I think they did really hate you.
No, they didn't.
How do you know?
There was a dance that Friday at my school, so, she said,
you'll see her there. So Friday came along and I saw her decorating
for the dance, putting up the actual mirrored ball. And I ran
because she was just too beautiful, I couldn't talk to her. And
then the dance came and I wasn't comfortable dancing--cool boys
didn't dance. They slow-danced, but they didn't dance dance. And
in fact, "Stairway to Heaven" was such a dilemma because
it started out a slow-dance song and you could rub your crotch
against the girl, but then it got fast, and then what do you do?
Do you rub your crotch really frantically against her to Jimmy
Page's soaring guitar work? So anyway, I could not face my fear
of dancing, my fear of this girl's beauty, could not talk to her
at the dance, and did not say a word to her all night. My own
girlfriend. And I was informed on Sunday that she had broken up
with me. That was my first girlfriend. And what I still think
of as the healthiest relationship I've ever been in.
Are you looking at my notes? Stop it.
I can't see them, my eyes are very bad. I nearly lost
my right eye in a basketball accident, so I can't see a thing.
I have one pupil dilated like David Bowie.
Yet your eyes appear to be the same color.
That's because I drug them for the viewing public
so they don't get scared of me.
So they don't know that in fact you are a hideously deformed freak.
Until now.
Tell me an anecdote from the set of Playing God.
It was a sticky set experience, it seems like I was
covered in blood the whole time. Playing a doctor is kind of fun.
Because you know, you watch those guys on ER and you're a little
awed, like, Wow, they look like real doctors. And then you realize
all you've got to do is get yourself a real nurse, and you just
put a mask on, so basically you can record all the dialogue later.
If you could hear the soundtrack of what's really going on, it's:
"What the hell am I supposed to do next, my nurse?"
And she says, "Take the scalpel out of my hand, idiot."
In fact, it made me think that there aren't any real doctors,
there are only nurses. The next time you go to the doctor, instead
of asking for the nurse to be present, ask for the nurse to be
absent and see if the doctor has any idea what's going on.
What frightens you? What do you dread?
I'm frightened by the possibilities of my own
lack of talent. Of death. (There is a knock on the door.) Of the
knock on the door. I'm frightened of ending up with no money;
I'm frightened of ending up old and unloved and alone; I'm frightened
of being an unfeeling person and not having true feelings for
other human beings; I'm frightened of . . . is that enough?
Yes, that's a comprehensive list. What part of acting is the most rewarding?

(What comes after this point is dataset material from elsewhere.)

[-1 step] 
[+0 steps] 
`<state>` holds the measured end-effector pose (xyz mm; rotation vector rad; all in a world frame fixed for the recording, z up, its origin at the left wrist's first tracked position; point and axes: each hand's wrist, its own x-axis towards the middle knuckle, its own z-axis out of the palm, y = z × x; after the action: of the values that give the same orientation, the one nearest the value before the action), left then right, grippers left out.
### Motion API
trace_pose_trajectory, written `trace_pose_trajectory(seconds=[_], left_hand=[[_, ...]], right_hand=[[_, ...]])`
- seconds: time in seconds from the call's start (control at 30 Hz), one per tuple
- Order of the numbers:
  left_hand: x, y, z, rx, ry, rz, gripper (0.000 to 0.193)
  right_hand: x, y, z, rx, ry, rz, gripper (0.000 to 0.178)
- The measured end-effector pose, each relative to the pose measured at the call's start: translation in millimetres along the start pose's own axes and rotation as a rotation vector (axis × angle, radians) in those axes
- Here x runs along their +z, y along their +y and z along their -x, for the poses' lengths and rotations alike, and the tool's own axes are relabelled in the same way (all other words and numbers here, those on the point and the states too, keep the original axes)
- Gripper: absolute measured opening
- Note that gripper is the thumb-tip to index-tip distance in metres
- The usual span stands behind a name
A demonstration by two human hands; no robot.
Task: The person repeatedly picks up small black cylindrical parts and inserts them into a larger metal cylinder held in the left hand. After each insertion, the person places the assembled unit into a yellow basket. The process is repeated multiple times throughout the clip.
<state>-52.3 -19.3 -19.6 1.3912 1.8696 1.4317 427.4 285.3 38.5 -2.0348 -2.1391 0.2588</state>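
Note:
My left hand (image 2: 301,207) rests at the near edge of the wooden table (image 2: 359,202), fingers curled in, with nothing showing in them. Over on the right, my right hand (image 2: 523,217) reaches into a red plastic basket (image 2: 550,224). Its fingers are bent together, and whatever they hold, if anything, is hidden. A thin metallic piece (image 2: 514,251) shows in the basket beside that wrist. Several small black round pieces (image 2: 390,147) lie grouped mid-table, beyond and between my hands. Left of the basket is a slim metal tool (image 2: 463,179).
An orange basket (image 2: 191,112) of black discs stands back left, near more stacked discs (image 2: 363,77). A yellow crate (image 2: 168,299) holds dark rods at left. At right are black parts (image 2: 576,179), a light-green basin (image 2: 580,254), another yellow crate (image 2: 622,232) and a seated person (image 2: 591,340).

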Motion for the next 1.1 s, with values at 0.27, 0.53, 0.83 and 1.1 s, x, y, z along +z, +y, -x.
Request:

Solving a character or a scene. It's fun, it's like
detective work with a mystical solution. But I don't give 110
percent every day, it's not possible in series television. If
there are two leads on a one-hour drama, and one of them claims
not to have phoned it in from time to time just to retain his
sanity, or hers, that person is a liar. But . . . there's a John
Ashbery poem, where he says, "The art part, leaving things
out." Anybody can put everything in; anybody can tell you,
(whimpering) "I'm sad, and that's why I'm crying, because,
you see, crying is a symbol of sadness to us human beings."
But the art part is making you feel sad.
And what part of life is the most rewarding?

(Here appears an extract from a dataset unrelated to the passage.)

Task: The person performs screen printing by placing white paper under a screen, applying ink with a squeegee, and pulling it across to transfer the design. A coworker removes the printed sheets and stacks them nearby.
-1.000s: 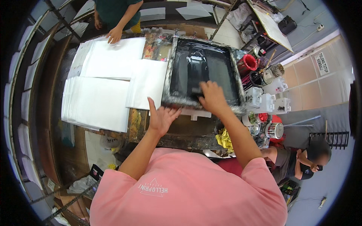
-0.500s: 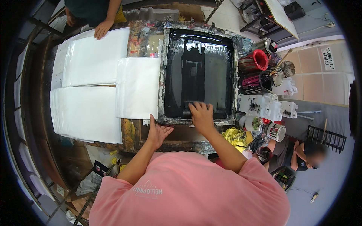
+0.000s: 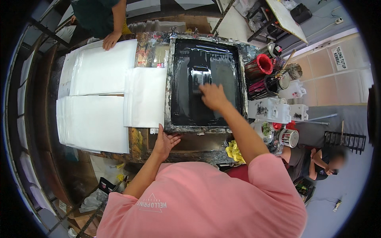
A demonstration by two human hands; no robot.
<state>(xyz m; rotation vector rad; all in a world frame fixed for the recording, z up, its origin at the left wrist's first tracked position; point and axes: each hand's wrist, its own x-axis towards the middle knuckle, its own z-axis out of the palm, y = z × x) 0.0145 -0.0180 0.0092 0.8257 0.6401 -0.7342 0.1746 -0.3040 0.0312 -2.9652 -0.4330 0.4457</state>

I guess . . . love. Love and art. And religion, spirituality.
All the ecstatic states, the ecstasy of it all. I like that part.
I like that second.
Okay, enough about art, let's get back to the details of your personal life. What is your favorite slow-dance song?

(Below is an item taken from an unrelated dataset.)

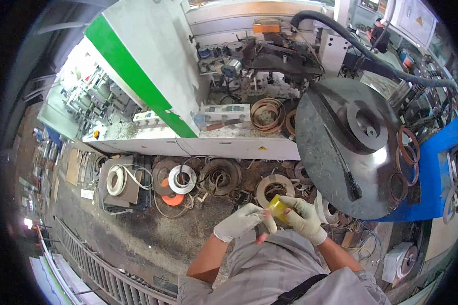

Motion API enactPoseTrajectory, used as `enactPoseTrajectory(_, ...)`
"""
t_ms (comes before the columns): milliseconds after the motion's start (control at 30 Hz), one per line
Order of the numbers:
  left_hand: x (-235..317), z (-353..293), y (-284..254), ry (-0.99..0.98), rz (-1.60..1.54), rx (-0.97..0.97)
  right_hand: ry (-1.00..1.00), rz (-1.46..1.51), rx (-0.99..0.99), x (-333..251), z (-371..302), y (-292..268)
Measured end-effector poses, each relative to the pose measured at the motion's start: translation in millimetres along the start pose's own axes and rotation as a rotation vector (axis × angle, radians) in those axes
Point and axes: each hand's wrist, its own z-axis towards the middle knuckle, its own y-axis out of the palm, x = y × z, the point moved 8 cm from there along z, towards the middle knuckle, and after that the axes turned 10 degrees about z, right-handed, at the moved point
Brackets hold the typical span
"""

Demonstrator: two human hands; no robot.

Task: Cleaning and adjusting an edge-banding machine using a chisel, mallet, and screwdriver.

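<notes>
Workshop floor (pixel 137 231): dark, stained, below me;
Right hand (pixel 304 219): closed round the yellow roll (pixel 278 207);
Left hand (pixel 244 221): half-curled; whether it grips anything, I can't tell;
Risk: slick glove fabric could let the roll slip;
Yellow roll: right hand's ten o'clock, left's two; 
Twelve o'clock beyond: tan ring (pixel 274 179).

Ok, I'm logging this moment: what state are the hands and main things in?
Left hand: gloved, fingers bent
Right hand: gloved, gripping yellow roll
Yellow roll: held, off the floor
Leftmost white coil: wound, one strip loose
Grey ring: lying on round table
</notes>
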Motion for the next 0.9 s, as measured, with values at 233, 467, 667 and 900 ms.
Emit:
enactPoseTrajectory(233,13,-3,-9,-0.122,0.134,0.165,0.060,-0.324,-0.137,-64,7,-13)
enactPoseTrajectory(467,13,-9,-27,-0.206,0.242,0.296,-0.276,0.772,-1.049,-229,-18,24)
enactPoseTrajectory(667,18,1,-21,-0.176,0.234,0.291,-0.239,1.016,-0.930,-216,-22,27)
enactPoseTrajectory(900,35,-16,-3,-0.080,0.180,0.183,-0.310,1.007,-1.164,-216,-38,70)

"Wild Horses." He said without hesitation.
A sad song, and very romantic. I was expecting something sexier.
Well, anybody can have sex. Romance is much harder.
That's easy for you to say, since you're a premillennial sex icon. You have a wide field to pick from.
No, I'm not saying everybody can have sex when they
want it. I meant that everybody is capable of sex, but not everybody
is capable of romance. A sexy one is "Let's Get It On,"
that's the best of all time. I know every sound in that song,
every sound Marvin makes, every groan, every little addition to
the line, I know.
And there are some really hokey lyrics in that song. "We're all sensitive people, with so much to give," for example.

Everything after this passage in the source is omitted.